Government welfare is addicting. It creates dependency by the recipients and control for the government. Federal welfare takes many forms. We tend to focus on the part that is meant for the poor but that may be the least offensive version. The program is ineffective and immoral but at least we can see the need.
From an economic point of view, many of the other versions are far more dangerous; welfare programs distort market signals. They reward and encourage inefficiencies, wastefulness and even corruption. These programs are not charity, they are vote buying. Charity is when you give YOUR OWN money, not someone else’s.
But, the federal dependency has many more facets. There are countless businesses lined up at the trough to get their taxpayer feeding. Solyndra is but one example and even it is not the most egregious for the simple fact that it received a grant, a one-time thing. These are bad enough and there are plenty of other examples but the real culprit in all of this is the entire dependency system that the federal government encourages and perpetuates.

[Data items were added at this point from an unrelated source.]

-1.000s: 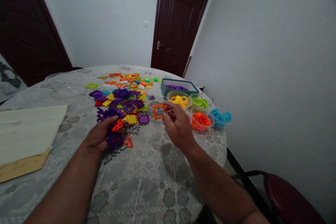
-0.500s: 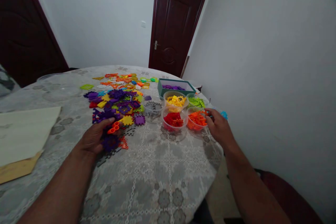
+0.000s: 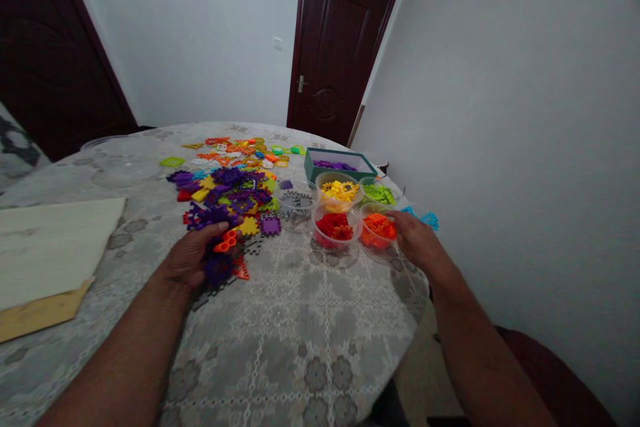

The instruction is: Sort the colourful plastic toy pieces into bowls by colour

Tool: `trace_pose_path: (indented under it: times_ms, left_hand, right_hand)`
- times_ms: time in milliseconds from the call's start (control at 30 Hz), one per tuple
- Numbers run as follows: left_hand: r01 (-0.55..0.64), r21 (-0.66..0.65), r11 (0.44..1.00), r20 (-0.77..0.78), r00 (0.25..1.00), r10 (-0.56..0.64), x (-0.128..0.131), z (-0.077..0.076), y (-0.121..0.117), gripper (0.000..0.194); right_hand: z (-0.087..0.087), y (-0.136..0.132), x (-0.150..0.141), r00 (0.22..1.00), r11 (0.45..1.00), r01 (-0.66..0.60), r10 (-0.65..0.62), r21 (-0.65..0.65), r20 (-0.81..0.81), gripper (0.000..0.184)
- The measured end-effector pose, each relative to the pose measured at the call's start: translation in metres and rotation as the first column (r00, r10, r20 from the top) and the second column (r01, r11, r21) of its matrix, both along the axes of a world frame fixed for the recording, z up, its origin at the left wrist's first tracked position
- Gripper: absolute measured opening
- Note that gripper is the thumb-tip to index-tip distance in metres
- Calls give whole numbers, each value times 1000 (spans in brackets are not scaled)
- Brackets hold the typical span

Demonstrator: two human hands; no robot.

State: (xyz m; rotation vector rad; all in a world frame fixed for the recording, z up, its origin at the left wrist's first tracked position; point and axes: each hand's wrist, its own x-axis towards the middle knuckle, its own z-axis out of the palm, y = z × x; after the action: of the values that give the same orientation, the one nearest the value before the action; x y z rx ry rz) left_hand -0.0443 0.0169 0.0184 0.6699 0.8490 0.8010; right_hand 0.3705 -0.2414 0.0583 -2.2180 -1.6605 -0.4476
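My left hand (image 3: 187, 259) is closed around an orange building piece (image 3: 226, 241) with round tube-like openings, at the near edge of a pile of plastic building pieces (image 3: 240, 200). Purple, yellow and red pieces lie around that hand. My right hand (image 3: 413, 237) reaches to the right rim of a clear tub of orange pieces (image 3: 379, 227). Its fingers are drawn together at the rim; what they hold, if anything, cannot be made out. Left of this tub stands a clear tub of red pieces (image 3: 335, 227).
Tubs of yellow pieces (image 3: 340, 191), green pieces (image 3: 379, 194) and grey pieces (image 3: 297, 201) stand behind. A dark green box (image 3: 320, 172) holds purple pieces. Blue pieces (image 3: 429, 219) lie beyond my right hand. Pale sheets (image 3: 55, 247) lie at the left; more pieces (image 3: 240, 150) are spread farther back.
My right hand has moved slightly left and inward at the orange tub; the orange piece seen at its fingertips no longer shows apart. My left hand keeps its orange piece. The view has shifted slightly.
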Motion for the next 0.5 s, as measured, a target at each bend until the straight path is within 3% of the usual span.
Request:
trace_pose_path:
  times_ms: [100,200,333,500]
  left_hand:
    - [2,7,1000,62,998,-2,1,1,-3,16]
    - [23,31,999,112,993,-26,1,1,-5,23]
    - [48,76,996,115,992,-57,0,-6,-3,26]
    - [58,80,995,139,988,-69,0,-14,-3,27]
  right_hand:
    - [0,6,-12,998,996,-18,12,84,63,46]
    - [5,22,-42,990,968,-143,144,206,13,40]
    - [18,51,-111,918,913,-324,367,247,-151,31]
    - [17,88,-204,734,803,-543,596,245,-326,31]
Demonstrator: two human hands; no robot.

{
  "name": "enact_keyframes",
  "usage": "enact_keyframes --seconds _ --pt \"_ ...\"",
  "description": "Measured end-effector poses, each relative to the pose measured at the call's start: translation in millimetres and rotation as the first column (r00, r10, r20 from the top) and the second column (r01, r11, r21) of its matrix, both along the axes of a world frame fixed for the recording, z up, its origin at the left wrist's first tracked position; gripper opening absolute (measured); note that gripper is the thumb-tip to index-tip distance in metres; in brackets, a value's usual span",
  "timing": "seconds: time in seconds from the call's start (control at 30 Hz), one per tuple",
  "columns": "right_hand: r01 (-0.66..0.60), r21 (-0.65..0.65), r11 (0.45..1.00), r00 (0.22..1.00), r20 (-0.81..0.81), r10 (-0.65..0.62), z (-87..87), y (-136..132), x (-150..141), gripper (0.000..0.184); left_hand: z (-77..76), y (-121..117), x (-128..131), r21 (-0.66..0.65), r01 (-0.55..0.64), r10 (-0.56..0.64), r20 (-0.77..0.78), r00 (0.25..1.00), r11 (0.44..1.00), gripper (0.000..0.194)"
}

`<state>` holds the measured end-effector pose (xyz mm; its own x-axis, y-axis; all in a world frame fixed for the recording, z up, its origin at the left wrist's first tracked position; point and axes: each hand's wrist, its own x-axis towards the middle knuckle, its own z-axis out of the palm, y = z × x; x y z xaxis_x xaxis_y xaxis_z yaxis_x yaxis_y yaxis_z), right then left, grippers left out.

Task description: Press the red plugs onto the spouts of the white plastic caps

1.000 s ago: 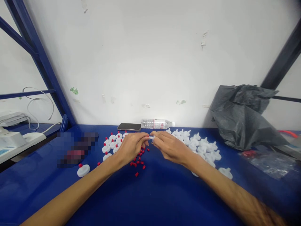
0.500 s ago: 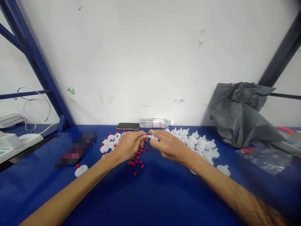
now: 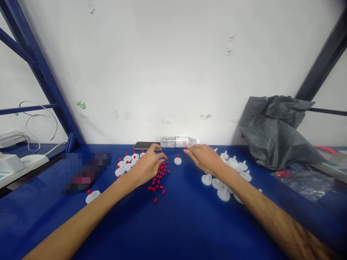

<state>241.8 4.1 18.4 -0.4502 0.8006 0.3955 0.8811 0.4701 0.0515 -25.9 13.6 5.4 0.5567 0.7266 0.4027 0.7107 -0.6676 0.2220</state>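
Note:
My left hand [image 3: 148,162] hovers over a scatter of small red caps [image 3: 159,176], fingers curved and apart, holding nothing that I can see. Between the hands, a white disc-shaped part [image 3: 178,161] stands upright with a red cap [image 3: 178,156] on its stem. My right hand [image 3: 202,157] has its thumb and index finger pinched together in front of the bottle. A small red spot shows at those fingertips, too small to name. Beneath and beside the right forearm are several uncapped white disc-shaped parts [image 3: 223,194], stems pointing up.
Several red-capped discs [image 3: 128,167] are grouped left of my left hand, and another [image 3: 92,196] stands nearer. Behind are a phone [image 3: 142,145] and a lying water bottle [image 3: 180,142]. A grey plastic bag [image 3: 273,130] and a clear bag [image 3: 306,184] lie at right.
The hands have moved apart. The white part they held between them is let go; a red-capped disc now stands there. My left hand has opened; my right has moved right and slightly back.

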Motion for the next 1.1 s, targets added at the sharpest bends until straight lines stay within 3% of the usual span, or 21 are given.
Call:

The government’s perpetual intervention into the economy, mostly in the capital markets contributes to undermining the free operation of the economy. Prices are a communication system. We know what job to take based on the compensation offered; we know where to invest based on the profits and losses of the firms we are considering. When the government intervenes, it distorts prices and then the communication system is full of static and false signals. These interventions take several forms, all of which should be eliminated entirely.







Subscribe via RSS
Got a Tip?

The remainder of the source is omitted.